[WHAT YOU WILL DO] Your task is to gather the lines below that hold the string "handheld".

[Records from a dataset]
• • • •

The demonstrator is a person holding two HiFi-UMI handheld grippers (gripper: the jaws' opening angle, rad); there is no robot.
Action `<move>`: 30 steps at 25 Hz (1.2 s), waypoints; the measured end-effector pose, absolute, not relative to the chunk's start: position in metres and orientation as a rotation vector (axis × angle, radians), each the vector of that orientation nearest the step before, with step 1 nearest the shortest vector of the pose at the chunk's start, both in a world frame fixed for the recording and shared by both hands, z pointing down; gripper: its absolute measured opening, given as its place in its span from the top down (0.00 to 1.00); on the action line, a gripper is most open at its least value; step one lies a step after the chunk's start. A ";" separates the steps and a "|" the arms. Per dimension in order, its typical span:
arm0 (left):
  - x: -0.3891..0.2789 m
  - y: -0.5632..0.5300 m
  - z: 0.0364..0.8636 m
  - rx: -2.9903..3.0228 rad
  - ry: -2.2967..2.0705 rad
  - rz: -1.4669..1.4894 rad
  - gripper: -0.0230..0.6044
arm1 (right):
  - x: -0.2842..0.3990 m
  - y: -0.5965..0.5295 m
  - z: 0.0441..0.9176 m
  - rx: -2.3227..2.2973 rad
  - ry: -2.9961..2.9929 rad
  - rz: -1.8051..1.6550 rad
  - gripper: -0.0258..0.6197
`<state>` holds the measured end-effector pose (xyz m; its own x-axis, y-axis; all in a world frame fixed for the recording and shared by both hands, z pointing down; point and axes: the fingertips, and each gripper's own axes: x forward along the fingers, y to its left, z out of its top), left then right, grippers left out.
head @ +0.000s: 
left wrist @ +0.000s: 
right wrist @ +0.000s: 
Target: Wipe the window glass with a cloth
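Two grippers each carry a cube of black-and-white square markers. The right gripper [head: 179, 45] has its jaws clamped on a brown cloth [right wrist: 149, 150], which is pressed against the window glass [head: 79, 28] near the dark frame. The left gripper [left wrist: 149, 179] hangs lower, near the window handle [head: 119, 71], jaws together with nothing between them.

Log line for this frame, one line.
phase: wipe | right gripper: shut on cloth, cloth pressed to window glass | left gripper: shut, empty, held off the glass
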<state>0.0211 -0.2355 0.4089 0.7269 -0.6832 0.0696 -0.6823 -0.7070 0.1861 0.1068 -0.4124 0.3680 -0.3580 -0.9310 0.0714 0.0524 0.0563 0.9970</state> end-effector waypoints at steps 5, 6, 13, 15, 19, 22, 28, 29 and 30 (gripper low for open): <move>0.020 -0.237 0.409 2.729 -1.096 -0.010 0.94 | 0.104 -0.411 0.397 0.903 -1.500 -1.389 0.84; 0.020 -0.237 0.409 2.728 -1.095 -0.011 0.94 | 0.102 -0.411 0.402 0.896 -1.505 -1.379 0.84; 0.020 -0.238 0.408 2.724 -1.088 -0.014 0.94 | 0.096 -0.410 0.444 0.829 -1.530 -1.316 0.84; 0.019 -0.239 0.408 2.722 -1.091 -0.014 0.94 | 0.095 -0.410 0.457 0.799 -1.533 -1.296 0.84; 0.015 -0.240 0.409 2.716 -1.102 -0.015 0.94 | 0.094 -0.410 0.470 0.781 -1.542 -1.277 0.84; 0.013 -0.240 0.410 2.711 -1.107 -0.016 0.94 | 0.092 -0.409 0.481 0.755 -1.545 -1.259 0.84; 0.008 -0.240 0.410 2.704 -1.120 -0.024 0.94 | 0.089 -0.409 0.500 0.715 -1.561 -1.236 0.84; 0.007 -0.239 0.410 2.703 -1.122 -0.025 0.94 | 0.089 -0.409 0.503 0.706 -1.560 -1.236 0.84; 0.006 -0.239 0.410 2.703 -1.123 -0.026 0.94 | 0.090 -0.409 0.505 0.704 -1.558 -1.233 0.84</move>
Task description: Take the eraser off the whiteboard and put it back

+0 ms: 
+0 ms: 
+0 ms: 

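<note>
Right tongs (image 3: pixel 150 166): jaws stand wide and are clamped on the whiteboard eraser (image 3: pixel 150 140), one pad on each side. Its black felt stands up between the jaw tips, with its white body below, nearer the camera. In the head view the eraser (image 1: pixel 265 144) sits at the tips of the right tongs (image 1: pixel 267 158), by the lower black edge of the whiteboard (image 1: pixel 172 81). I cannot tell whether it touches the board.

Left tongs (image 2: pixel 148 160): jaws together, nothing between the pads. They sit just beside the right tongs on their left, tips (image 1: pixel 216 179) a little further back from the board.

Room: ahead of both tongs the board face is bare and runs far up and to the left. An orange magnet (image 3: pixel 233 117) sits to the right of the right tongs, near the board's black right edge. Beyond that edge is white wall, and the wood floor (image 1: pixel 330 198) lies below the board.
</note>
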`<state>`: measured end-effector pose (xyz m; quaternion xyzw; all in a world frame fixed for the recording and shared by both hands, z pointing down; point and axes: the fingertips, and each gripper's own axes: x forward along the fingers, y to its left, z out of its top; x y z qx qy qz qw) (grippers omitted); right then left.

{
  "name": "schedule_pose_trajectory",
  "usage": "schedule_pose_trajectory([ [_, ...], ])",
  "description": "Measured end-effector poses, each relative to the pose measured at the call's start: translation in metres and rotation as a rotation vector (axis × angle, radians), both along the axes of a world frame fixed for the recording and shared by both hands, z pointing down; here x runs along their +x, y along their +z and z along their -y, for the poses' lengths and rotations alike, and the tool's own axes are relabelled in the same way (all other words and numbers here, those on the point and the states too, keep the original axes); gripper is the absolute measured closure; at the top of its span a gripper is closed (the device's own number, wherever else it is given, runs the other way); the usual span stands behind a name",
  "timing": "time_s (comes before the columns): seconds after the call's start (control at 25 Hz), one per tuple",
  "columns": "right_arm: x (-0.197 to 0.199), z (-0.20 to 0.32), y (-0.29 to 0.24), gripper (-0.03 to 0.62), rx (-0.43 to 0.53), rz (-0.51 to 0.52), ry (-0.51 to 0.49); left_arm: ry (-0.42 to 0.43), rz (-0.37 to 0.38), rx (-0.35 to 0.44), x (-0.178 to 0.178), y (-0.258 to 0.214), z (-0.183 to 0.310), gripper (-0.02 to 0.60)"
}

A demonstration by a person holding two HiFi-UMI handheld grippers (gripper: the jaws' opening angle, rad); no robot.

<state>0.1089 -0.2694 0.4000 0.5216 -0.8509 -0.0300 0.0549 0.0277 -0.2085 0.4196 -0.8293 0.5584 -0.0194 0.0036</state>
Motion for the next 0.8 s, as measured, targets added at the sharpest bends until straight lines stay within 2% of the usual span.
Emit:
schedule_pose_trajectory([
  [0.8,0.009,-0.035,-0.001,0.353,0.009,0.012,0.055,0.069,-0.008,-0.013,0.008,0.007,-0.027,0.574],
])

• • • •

[RESPONSE FOR THIS EXERCISE]
The demonstrator is a person holding two HiFi-UMI handheld grippers (gripper: the jaws' opening angle, rad); there is no robot.
A demonstration by a person holding two HiFi-UMI handheld grippers (gripper: the jaws' opening angle, rad); no robot.

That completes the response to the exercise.